**Task statement**.
The expected output is the complete listing, copied exactly.

(Input begins)

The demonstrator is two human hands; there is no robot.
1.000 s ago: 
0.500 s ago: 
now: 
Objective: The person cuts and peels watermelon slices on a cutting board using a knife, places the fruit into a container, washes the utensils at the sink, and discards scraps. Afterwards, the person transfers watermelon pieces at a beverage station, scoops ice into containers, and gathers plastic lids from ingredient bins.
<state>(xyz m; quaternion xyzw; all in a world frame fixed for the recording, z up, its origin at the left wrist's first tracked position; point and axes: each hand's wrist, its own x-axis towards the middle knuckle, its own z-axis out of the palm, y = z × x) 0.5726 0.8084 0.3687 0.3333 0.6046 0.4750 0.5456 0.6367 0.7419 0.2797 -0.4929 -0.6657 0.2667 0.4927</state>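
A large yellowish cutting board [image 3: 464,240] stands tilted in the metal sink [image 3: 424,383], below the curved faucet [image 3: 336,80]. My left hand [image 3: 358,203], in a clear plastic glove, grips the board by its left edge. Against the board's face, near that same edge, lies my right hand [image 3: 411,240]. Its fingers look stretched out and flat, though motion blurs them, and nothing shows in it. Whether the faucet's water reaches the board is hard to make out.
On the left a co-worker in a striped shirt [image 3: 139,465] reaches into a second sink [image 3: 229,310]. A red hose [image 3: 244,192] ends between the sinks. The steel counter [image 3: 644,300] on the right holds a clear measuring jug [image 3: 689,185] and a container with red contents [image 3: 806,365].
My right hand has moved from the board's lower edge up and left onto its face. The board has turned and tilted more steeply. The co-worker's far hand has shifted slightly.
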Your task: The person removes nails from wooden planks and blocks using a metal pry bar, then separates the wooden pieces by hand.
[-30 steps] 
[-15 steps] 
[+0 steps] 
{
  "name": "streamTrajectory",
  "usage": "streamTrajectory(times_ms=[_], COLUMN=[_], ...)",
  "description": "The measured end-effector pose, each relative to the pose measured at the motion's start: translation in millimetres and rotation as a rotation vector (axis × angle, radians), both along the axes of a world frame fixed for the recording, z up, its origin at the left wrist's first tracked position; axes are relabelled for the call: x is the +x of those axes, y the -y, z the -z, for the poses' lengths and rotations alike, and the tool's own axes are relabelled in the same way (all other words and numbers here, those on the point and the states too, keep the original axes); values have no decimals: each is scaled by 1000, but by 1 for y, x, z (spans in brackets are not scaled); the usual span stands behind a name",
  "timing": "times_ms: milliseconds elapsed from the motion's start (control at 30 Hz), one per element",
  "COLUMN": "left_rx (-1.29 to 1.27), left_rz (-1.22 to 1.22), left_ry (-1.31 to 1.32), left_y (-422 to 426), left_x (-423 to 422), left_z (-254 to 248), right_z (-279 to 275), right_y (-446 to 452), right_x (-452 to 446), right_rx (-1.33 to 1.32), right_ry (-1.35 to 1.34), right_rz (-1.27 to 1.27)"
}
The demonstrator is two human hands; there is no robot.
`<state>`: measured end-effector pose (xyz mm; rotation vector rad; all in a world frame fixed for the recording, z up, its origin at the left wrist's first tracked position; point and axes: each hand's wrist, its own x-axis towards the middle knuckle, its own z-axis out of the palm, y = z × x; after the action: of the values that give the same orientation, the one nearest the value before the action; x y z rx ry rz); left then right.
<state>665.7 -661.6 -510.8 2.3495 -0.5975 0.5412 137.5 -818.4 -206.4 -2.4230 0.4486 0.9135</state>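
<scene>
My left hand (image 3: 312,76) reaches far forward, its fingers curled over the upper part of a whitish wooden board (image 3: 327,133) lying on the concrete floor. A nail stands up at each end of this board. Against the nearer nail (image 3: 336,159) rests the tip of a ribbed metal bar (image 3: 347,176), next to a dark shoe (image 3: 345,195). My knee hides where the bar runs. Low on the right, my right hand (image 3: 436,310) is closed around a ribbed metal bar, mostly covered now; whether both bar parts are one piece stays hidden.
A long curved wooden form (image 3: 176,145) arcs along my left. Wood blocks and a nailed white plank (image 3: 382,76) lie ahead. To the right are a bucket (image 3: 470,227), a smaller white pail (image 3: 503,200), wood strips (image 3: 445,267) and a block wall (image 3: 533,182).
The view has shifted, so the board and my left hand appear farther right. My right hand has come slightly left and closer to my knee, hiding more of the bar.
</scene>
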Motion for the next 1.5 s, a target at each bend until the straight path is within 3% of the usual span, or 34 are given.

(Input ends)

**Task answer**.
The demonstrator is two human hands; there is no robot.
1.000 s ago: 
0.500 s ago: 
now: 
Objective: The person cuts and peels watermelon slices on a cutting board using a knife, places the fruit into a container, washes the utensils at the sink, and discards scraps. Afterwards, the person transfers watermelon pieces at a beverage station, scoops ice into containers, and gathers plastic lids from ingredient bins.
<state>(xyz m; quaternion xyzw; all in a world frame fixed for the recording, z up, its origin at the left wrist's first tracked position; point and axes: each hand's wrist, its own x-axis towards the middle knuckle, its own z-axis out of the palm, y = z × x) 0.5726 0.8084 0.3687 0.3333 0.6046 0.4750 0.5456 0.6367 0.7419 0.2797 -0.4929 -0.6657 0.2667 0.4927</state>
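A large yellowish cutting board [image 3: 464,240] stands tilted in the metal sink [image 3: 424,383], below the curved faucet [image 3: 336,80]. My left hand [image 3: 358,203], in a clear plastic glove, grips the board by its left edge. Against the board's face, near that same edge, lies my right hand [image 3: 411,240]. Its fingers look stretched out and flat, though motion blurs them, and nothing shows in it. Whether the faucet's water reaches the board is hard to make out.
On the left a co-worker in a striped shirt [image 3: 139,465] reaches into a second sink [image 3: 229,310]. A red hose [image 3: 244,192] ends between the sinks. The steel counter [image 3: 644,300] on the right holds a clear measuring jug [image 3: 689,185] and a container with red contents [image 3: 806,365].
My right hand has moved from the board's lower edge up and left onto its face. The board has turned and tilted more steeply. The co-worker's far hand has shifted slightly.
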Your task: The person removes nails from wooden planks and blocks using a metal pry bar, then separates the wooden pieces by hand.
[-30 steps] 
[-15 steps] 
[+0 steps] 
{
  "name": "streamTrajectory",
  "usage": "streamTrajectory(times_ms=[_], COLUMN=[_], ...)",
  "description": "The measured end-effector pose, each relative to the pose measured at the motion's start: translation in millimetres and rotation as a rotation vector (axis × angle, radians), both along the axes of a world frame fixed for the recording, z up, its origin at the left wrist's first tracked position; axes are relabelled for the call: x is the +x of those axes, y the -y, z the -z, for the poses' lengths and rotations alike, and the tool's own axes are relabelled in the same way (all other words and numbers here, those on the point and the states too, keep the original axes); values have no decimals: each is scaled by 1000, but by 1 for y, x, z (spans in brackets are not scaled); the usual span stands behind a name",
  "timing": "times_ms: milliseconds elapsed from the motion's start (control at 30 Hz), one per element",
  "COLUMN": "left_rx (-1.29 to 1.27), left_rz (-1.22 to 1.22), left_ry (-1.31 to 1.32), left_y (-422 to 426), left_x (-423 to 422), left_z (-254 to 248), right_z (-279 to 275), right_y (-446 to 452), right_x (-452 to 446), right_rx (-1.33 to 1.32), right_ry (-1.35 to 1.34), right_rz (-1.27 to 1.27)"
}
The demonstrator is two human hands; there is no robot.
`<state>`: measured end-effector pose (xyz mm; rotation vector rad; all in a world frame fixed for the recording, z up, its origin at the left wrist's first tracked position; point and axes: each hand's wrist, its own x-axis towards the middle knuckle, its own z-axis out of the palm, y = z × x; after the action: of the values that give the same orientation, the one nearest the value before the action; x y z rx ry rz); left then right.
<state>665.7 -661.6 -510.8 2.3495 -0.5975 0.5412 137.5 -818.4 -206.4 -2.4230 0.4486 0.9135</state>
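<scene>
My left hand (image 3: 312,76) reaches far forward, its fingers curled over the upper part of a whitish wooden board (image 3: 327,133) lying on the concrete floor. A nail stands up at each end of this board. Against the nearer nail (image 3: 336,159) rests the tip of a ribbed metal bar (image 3: 347,176), next to a dark shoe (image 3: 345,195). My knee hides where the bar runs. Low on the right, my right hand (image 3: 436,310) is closed around a ribbed metal bar, mostly covered now; whether both bar parts are one piece stays hidden.
A long curved wooden form (image 3: 176,145) arcs along my left. Wood blocks and a nailed white plank (image 3: 382,76) lie ahead. To the right are a bucket (image 3: 470,227), a smaller white pail (image 3: 503,200), wood strips (image 3: 445,267) and a block wall (image 3: 533,182).
The view has shifted, so the board and my left hand appear farther right. My right hand has come slightly left and closer to my knee, hiding more of the bar.
</scene>
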Motion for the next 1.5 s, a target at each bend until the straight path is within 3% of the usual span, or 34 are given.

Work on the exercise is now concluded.